Dinos Chapman, best known as one half of the notorious Chapman Brothers. Continues his provocative solo practice with Horror, a visually arresting work that fuses absurdity with existential dread. Painted in vivid yet foreboding tones, the canvas presents a group of anthropomorphic bunnies gazing toward a blazing sunset, where the word HORROR looms ominously above the horizon. With his signature blend of the childlike and the grotesque, Chapman captures the surreal tension of contemporary life, where innocence collides with crisis.
The animals’ frozen stare becomes a form of collective witnessing, inviting the viewer to reflect on humanity’s fraught relationship with the natural world. Environmental anxiety, political collapse, and cultural fragmentation converge in a single, deceptively simple scene. Chapman renders this moment with visual irony and dark whimsy, transforming cartoonish figures into allegorical vessels of modern fear. The result is both comical and catastrophic.
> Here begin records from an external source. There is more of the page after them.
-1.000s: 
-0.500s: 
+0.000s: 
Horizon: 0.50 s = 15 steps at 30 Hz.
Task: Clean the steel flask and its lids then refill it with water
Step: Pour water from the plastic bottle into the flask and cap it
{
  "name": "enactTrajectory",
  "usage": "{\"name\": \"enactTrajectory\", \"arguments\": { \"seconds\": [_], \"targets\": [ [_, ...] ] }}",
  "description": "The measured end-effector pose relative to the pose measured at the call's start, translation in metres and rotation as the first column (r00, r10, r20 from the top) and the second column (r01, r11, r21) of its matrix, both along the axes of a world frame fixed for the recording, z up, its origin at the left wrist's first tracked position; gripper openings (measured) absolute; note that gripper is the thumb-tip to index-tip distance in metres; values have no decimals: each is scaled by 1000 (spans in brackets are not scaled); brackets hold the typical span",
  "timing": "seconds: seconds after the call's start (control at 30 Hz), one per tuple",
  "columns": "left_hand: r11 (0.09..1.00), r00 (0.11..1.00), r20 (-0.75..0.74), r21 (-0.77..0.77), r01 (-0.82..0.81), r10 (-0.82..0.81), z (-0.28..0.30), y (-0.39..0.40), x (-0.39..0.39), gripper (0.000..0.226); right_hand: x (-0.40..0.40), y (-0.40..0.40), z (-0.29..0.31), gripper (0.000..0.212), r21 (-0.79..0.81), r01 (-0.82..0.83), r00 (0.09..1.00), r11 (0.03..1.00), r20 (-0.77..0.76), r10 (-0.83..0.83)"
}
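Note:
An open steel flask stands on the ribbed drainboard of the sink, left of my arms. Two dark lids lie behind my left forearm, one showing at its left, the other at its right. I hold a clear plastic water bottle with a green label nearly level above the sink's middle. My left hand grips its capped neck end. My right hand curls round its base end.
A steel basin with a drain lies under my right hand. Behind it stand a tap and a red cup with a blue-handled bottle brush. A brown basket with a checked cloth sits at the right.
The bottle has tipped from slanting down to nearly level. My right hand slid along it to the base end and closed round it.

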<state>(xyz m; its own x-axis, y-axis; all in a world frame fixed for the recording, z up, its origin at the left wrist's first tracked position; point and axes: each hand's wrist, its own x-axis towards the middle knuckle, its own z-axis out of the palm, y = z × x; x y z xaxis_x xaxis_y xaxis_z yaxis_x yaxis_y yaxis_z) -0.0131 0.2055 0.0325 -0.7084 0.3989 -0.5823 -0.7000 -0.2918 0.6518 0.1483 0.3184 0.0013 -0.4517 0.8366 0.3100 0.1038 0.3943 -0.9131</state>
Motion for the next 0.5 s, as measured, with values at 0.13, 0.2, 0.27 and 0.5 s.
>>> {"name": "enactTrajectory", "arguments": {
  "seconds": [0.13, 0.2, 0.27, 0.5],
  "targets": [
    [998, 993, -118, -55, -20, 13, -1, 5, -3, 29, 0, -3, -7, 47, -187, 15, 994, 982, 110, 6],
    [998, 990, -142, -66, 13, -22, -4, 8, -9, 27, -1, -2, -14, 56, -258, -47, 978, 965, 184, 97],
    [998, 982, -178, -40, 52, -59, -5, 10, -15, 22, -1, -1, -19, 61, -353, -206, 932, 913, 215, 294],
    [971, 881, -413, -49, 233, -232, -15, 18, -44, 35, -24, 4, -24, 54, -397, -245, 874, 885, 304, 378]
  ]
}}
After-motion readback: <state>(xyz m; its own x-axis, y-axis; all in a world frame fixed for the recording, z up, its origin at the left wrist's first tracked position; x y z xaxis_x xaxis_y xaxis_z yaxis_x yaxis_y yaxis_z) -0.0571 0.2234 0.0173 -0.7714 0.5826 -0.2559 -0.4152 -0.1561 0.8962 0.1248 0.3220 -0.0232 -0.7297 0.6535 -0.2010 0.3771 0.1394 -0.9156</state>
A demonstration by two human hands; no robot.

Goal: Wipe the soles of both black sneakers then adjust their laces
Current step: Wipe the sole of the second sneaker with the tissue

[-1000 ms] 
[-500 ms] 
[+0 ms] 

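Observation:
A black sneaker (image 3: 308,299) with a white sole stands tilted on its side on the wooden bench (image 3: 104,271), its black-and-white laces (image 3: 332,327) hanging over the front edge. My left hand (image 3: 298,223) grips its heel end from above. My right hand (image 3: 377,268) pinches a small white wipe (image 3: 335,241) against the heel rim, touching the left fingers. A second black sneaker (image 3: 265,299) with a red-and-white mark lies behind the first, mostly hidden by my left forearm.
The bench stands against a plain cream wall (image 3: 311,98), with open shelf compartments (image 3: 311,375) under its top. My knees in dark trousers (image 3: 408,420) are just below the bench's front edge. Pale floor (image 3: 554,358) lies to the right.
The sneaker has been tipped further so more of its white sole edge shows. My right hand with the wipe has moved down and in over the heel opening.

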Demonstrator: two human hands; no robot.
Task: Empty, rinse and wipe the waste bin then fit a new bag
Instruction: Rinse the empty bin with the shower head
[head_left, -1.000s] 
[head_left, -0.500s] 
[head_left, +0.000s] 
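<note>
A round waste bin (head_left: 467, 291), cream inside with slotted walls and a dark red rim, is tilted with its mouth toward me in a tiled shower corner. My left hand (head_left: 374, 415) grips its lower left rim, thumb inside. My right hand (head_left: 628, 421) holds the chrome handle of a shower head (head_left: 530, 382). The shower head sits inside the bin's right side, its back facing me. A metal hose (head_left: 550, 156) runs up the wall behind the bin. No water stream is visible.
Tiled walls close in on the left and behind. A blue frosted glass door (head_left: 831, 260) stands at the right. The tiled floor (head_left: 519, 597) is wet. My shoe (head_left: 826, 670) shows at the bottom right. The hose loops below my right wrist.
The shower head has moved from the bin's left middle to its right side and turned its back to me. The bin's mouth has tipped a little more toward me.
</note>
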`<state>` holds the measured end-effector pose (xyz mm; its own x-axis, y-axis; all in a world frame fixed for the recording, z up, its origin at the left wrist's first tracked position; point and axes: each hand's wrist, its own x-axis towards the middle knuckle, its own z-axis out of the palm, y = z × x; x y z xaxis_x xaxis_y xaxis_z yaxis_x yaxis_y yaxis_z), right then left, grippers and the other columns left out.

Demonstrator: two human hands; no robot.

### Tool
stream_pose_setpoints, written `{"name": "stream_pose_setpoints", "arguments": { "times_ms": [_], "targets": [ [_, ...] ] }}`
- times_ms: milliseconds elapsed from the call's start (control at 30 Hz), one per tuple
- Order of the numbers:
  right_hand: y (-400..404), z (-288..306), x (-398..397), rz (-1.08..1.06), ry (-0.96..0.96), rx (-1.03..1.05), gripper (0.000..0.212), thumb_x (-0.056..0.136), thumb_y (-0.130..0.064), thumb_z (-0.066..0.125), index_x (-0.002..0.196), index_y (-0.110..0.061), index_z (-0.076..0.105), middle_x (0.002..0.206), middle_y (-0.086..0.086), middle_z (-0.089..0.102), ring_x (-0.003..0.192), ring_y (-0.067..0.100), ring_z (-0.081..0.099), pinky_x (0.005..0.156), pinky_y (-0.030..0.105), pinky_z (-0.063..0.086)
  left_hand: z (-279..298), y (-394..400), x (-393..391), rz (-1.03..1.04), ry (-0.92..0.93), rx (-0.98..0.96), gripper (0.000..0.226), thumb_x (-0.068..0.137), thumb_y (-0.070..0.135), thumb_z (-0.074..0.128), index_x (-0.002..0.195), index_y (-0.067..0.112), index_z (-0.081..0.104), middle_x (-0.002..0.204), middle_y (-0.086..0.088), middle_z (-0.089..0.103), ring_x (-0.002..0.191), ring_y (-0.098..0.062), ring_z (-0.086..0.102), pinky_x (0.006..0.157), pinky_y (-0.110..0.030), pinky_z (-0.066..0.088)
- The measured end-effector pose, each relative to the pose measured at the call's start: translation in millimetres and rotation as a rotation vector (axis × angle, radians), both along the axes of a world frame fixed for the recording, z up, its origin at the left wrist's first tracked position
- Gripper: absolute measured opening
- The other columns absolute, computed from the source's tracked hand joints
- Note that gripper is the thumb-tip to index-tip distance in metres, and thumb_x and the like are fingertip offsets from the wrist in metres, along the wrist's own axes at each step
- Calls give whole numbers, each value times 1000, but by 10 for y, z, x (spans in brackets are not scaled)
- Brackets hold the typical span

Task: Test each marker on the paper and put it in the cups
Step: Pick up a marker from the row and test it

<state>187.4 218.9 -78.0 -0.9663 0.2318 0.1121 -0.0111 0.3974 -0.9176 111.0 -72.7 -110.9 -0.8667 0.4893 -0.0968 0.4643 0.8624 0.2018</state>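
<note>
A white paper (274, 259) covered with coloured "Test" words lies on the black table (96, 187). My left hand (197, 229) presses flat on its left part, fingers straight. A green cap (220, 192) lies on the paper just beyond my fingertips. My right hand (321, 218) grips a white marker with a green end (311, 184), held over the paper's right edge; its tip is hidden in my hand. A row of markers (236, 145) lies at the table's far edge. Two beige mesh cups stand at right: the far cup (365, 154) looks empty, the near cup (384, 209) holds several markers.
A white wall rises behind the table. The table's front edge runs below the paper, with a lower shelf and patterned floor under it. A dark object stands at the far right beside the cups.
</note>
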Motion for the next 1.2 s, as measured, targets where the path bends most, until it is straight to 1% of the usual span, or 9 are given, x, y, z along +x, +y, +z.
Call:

Horror draws from Britain’s rich tradition of satirical art while resonating with the conceptual sharpness of contemporaries like Jenny Holzer or Banksy. Yet its roots remain firmly planted in Chapman’s YBA (Young British Artists) origins—uncompromising, transgressive, and unafraid to unsettle. Ultimately, Horror stands as both a searing political critique and a quiet elegy for a natural world under siege. It’s a haunting reminder that innocence and terror are often separated by a thin, flickering horizon.
Chapman’s works are held in major institutional collections including Tate (London), Whitechapel Gallery, Centre Pompidou, Hirshhorn Museum and Sculpture Garden, Garage Museum of Contemporary Art, Punta della Dogana, Fondazione Prada, National Gallery of Victoria, Hamburger Bahnhof - Museum für Gegenwart – Berlin, and Institute of Contemporary Arts in London.